[[ SUPPLIED DATA, beginning ]]

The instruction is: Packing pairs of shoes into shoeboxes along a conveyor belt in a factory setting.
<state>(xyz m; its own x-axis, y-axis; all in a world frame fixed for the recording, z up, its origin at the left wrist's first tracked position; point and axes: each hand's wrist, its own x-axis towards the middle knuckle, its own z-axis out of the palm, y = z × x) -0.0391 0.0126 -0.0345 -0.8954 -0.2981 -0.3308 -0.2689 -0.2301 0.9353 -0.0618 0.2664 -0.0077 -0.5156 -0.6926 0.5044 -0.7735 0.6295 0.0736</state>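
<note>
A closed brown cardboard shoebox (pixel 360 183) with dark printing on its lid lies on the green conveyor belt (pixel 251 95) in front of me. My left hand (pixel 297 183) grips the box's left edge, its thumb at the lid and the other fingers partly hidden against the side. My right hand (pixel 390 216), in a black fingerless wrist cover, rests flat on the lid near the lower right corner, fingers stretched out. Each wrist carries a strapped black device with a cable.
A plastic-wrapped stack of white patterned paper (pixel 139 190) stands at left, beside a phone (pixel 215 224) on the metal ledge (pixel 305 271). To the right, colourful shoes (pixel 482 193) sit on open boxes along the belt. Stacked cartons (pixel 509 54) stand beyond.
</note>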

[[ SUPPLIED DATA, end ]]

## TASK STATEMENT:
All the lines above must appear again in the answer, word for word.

## TASK SOLUTION:
The instruction is: Packing pairs of shoes into shoeboxes along a conveyor belt in a factory setting.
<state>(xyz m; its own x-axis, y-axis; all in a world frame fixed for the recording, z up, its origin at the left wrist's first tracked position; point and axes: each hand's wrist, its own x-axis towards the middle knuckle, its own z-axis out of the palm, y = z × x) -0.0391 0.0126 -0.0345 -0.8954 -0.2981 -0.3308 -0.2689 -0.2301 0.9353 -0.0618 0.2664 -0.0077 -0.5156 -0.6926 0.5044 -0.7735 0.6295 0.0736</state>
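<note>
A closed brown cardboard shoebox (pixel 360 183) with dark printing on its lid lies on the green conveyor belt (pixel 251 95) in front of me. My left hand (pixel 297 183) grips the box's left edge, its thumb at the lid and the other fingers partly hidden against the side. My right hand (pixel 390 216), in a black fingerless wrist cover, rests flat on the lid near the lower right corner, fingers stretched out. Each wrist carries a strapped black device with a cable.
A plastic-wrapped stack of white patterned paper (pixel 139 190) stands at left, beside a phone (pixel 215 224) on the metal ledge (pixel 305 271). To the right, colourful shoes (pixel 482 193) sit on open boxes along the belt. Stacked cartons (pixel 509 54) stand beyond.
</note>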

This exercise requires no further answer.